Freedom of the Press Foundation

Without a free press to expose and challenge it, surveillance will continue unabated in its many forms. The Freedom of the Press Foundation was founded in 2012 to support journalism that uncovers unlawful and corrupt government practices and that aims for increased transparency and accountability on the part of our leaders. The Foundation recognizes that modern media are strongly influenced by corporations and government agencies, resulting in vapid news coverage and outright censorship. Acknowledging the great competition for funding, the Foundation offers funding support for media outlets and individual journalists who have been censored or shut out for their work in these areas. Using “crowd-source” funding, every two months the Foundation highlights four deserving news and “transparency” organizations and makes it easy for individuals to allocate funding for each. The Board of Directors selects two additional projects twice a year and distributes grants to them.

The Foundation has provided support for Wikileaks, Truthout, the Center for Public Integrity, the Bureau of Investigative Journalism, MuckRock News, the National Security Archive, and the UpTake. Board members include Daniel Ellsberg, Greg Greenwald, John Cusack, John Perry Barlow, and others committed to alternative media, free expression, and government transparency.

Political Research Associates

The social justice think tank Political Research Associates (PRA) was founded in 1981 to defend human rights and provide support to social justice advocates. The group’s investigative research and analysis on the U.S. Right has been useful to educators, journalists, scholars, advocates, and the public, both in understanding right-wing influence domestically and abroad, and in mounting challenges to its practices and policies. Acknowledging the numerous threats to human and civil rights, PRA contends that “the most robust opposition over the past few decades has emerged from the U.S. Right, which routinely employs harmful scapegoating and clever slogans that oversimplify complex policy issues.” In response, PRA offers in-depth analysis that reveals the underlying agendas of right-wing leaders, ideologies, and institutions.

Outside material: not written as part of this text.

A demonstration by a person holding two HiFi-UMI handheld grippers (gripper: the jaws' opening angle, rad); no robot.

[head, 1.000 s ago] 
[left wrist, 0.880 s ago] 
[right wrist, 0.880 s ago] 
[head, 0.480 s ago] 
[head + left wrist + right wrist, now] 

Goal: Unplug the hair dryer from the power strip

In addition to publishing the quarterly magazine The Public Eye, PRA produces investigative reports, articles, and activist resource kits. PRA’s report, Platform for Prejudice: How the Nationwide Suspicious Activity Reporting Initiative Invites Racial Profiling, Erodes Civil Liberties, and Undermines Security, examines the push to enlist law enforcement personnel as intelligence officers by encouraging police to report First Amendmentprotected activities such as photography, taking notes, making diagrams, and advocating so-called extremist views.

The People’s Law Office

The People’s Law Office (PLO) in Chicago was founded in 1969 and has a storied history of defending civil rights of individuals and entire communities. Early cases including defending the rights of Black Panther Fred Hampton, murdered by the FBI, to representing members of the Puerto Rican community working for Puerto Rican independence.

Among the cases involving individuals deemed worthy of government monitoring for their political views, many of whom are falsely discredited by with charges of terrorist-related offenses, PLO lawyers defended Scott DeMuth, an animal-rights advocate accused of being a member of the Animal Liberation Front (ALF) and destroying an animal testing lab. DeMuth was subpoenaed by a federal grand jury in Iowa, where he refused to testify and was charged with engaging in Animal Enterprise Terrorism. After months of pretrial challenges, the Iowa charges were dismissed in return for a six-month sentence for a separate incident in Minnesota.

Attorneys from the office have represented activists targeted by the government for their political activities, including environmentalists, antiwar activists, people raising awareness of police brutality, and individuals active in many other movements.